2) If you’re dreading writing…try a few fun exercises. Try freewriting. Try not writing at all for a few days, because you might come back refreshed. If that still isn’t working, sit down at the computer (or notebook) and write one sentence. That’s all. If you’re driven nuts because you want to get back to it, good! Wait until tomorrow and then get after it. Oftentimes, the dread comes from a looming deadline, uncertainty, or self-sabotage. Take a few minutes a day to do a personal inventory and pray on it. Why are you feeling this dread? What can you change to make it less of a chore? What can you change to make writing this week more fun? Learn from those struggles, and even think about keeping a journal with that inventory every day, alongside your victories for the day, and see if you notice any patterns emerging. That might help you recognize and combat issues like self-sabotage or prepare yourself when things like family problems, personal struggles, etc. arise that affect your writing habits.

3) If you aren’t sure where to start? Well, you clearly want to start. Write down WHY. Why do you have this story on your heart? What themes are you passionate about? What tropes are your favorite? Do you have a particular scene in your head that you just can’t get rid of? Write it out even if you don’t have a clue where it’s going. Save it. Chances are, writing that down will help you derive certain themes, character tics, and backgrounds for the rest of the story. The biggest hurdle is starting.

4) Be willing to change course as you mature and as your life changes.

My writing habits look nothing like they did when I started seriously writing and publishing back in 2015/2016. And sometimes, my writing process for one book is completely different for the very next one I write. That ability to flex and change course is crucial as you work on your projects, no matter whether you write fifty books in a year (if you’re writing that much…please share all of your tips below and possibly your optometrist’s office as well) or if you’re writing one book every three years. The most important thing you can do as a writer, or in any area of life, is to learn, grow, and mature.
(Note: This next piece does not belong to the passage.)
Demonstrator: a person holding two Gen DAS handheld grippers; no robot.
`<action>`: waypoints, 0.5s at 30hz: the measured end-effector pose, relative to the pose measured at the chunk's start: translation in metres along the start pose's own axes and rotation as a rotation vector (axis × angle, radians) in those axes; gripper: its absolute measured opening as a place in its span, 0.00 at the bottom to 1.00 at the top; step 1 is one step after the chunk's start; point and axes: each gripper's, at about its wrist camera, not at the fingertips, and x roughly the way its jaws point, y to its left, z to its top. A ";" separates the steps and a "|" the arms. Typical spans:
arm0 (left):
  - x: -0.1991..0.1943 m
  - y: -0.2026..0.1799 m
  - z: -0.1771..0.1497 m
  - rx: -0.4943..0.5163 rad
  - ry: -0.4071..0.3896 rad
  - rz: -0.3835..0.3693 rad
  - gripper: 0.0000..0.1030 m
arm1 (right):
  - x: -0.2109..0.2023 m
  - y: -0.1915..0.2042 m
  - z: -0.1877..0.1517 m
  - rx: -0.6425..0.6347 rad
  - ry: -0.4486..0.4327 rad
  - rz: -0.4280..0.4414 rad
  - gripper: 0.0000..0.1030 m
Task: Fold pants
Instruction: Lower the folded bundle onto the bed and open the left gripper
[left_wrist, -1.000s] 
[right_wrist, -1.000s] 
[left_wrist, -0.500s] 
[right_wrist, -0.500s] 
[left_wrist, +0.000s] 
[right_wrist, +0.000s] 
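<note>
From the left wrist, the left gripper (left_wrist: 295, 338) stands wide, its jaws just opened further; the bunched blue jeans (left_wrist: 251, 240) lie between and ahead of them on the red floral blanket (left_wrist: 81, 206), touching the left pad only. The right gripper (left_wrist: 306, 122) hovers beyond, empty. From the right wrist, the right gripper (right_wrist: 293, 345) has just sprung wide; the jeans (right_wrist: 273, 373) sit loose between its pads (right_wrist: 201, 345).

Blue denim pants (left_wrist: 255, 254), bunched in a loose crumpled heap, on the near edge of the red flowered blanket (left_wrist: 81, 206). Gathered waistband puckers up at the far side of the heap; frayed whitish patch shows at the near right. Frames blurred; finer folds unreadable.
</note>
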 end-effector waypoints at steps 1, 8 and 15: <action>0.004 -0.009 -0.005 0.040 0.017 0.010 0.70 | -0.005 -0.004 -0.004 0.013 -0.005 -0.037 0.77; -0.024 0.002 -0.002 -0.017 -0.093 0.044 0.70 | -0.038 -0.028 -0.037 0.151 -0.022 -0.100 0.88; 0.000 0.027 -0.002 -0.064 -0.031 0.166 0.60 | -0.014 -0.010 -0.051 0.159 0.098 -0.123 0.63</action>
Don’t be afraid to hold onto tricks that work well for you, but don’t be afraid to let go of them if it’s not working for one particular project.  If you’re struggling to meet your own deadline as an indie author, it is completely okay to reassess and update readers if you need to push back a release date.

 

When it comes down to it, you’re serving God with the stories you write, and you’re serving your readers as well. Allowing yourself some extra time to get it right, if that’s what is needed, is perfectly fine.